____ GIVEN INFORMATION

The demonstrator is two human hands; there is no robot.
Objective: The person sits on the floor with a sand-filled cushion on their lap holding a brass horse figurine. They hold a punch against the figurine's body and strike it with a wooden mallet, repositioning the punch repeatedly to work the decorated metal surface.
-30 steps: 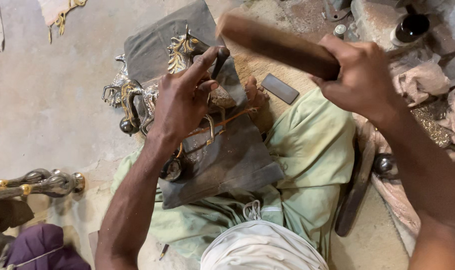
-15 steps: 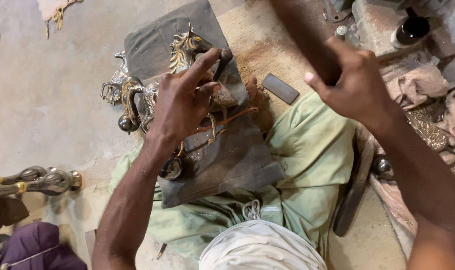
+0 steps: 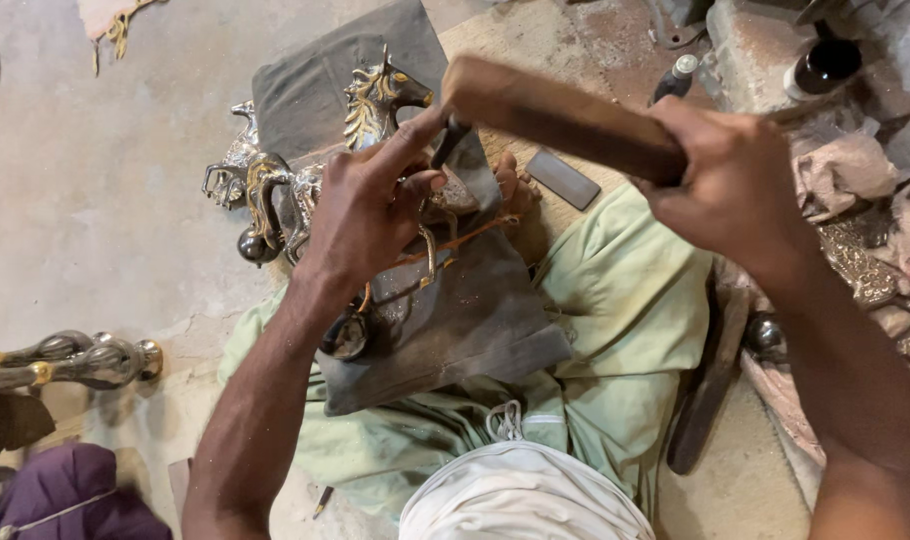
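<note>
A wooden mallet [image 3: 565,115] is clasped in the right hand [image 3: 735,185], its grip closed. A small punch [image 3: 451,140] is pinched by the left hand [image 3: 375,205] against the metal horse figurine [image 3: 375,95] on the grey cloth [image 3: 475,320] over the lap.

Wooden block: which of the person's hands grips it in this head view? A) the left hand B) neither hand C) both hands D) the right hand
D: the right hand is closed around the wooden block, while the left hand holds a small tool against the metal horse figure.
</note>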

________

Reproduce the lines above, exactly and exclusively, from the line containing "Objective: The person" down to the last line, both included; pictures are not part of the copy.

*RESPONSE AREA*
Objective: The person sits on the floor with a sand-filled cushion on their lap holding a brass horse figurine. They hold a punch against the figurine's body and strike it with a wooden mallet, repositioning the punch repeatedly to work the decorated metal surface.
-30 steps: 
-15 steps: 
+0 steps: 
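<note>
A wooden mallet [image 3: 565,115] is clasped in the right hand [image 3: 735,185], its grip closed. A small punch [image 3: 451,140] is pinched by the left hand [image 3: 375,205] against the metal horse figurine [image 3: 375,95] on the grey cloth [image 3: 475,320] over the lap.

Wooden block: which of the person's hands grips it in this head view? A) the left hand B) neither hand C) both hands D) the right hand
D: the right hand is closed around the wooden block, while the left hand holds a small tool against the metal horse figure.
</note>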

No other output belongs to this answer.